Chrześcijaństwo było jednak dostatecznie uspołecznione i spoganizowane, więc choć nie miało siły powstrzymać nadchodzącego średniowiecza, było lepiej przygotowane do przetrwania tego długiego okresu moralnej ciemności i stagnacji duchowej. I przetrwało długą noc cywilizacji zachodniej a gdy zaświtało odrodzenie, nadal funkcjonowało jako wpływ moralny w świecie. Gdy średniowiecze się skończyło, odbudowa chrześcijaństwa spowodowała powstanie licznych sekt nauczania chrześcijańskiego, wierzeń odpowiadających specyficznym, intelektualnym, emocjonalnym i duchowym typom osobowości. I wiele tych osobliwych grup chrześcijańskich, czy rodzin religijnych, nadal istnieje w czasie tworzenia tych przekazów.

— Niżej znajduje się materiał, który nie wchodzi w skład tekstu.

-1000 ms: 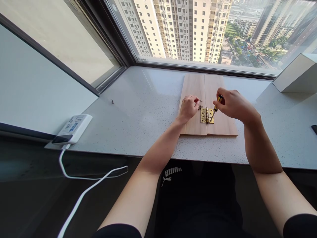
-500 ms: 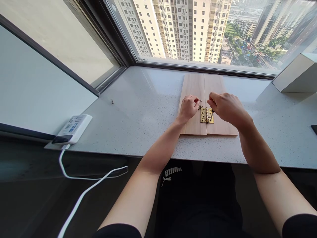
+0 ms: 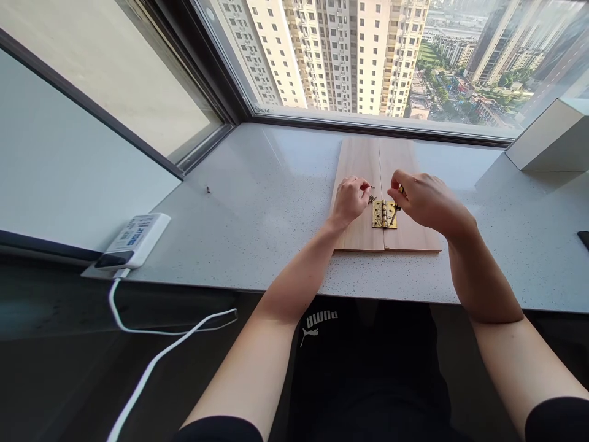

Chrześcijaństwo obrazuje historię niezamierzonego przekształcenia religii Jezusa—jej początków—w religię o Jezusie. Dalej przedstawia historię poddania tej religii hellenizacji, poganizacji, sekularyzacji, instytucjonalizacji, historię intelektualnego upadku, duchowej dekadencji, moralnej hibernacji, zagrożenia wymarciem a później odmłodzenia, rozdrobnienia i zupełnie niedawno względnej odbudowy. Taki rodowód jest oznaką nieodłącznej chrześcijaństwu żywotności, jak również świadczy o posiadaniu ogromnych sił regenerujących. I to samo chrześcijaństwo istnieje teraz w cywilizowanym świecie narodów Zachodu i stoi w obliczu walki o byt, która jest jeszcze bardziej złowieszcza, niż te pamiętne kryzysy, które charakteryzowały jego dawne boje o dominację.
Religia staje teraz w obliczu wyzwania nowej epoki naukowych umysłów i materialistycznych tendencji. W gigantycznych walkach pomiędzy tym, co świeckie a tym, co duchowe, religia Jezusa w końcu zatryumfuje.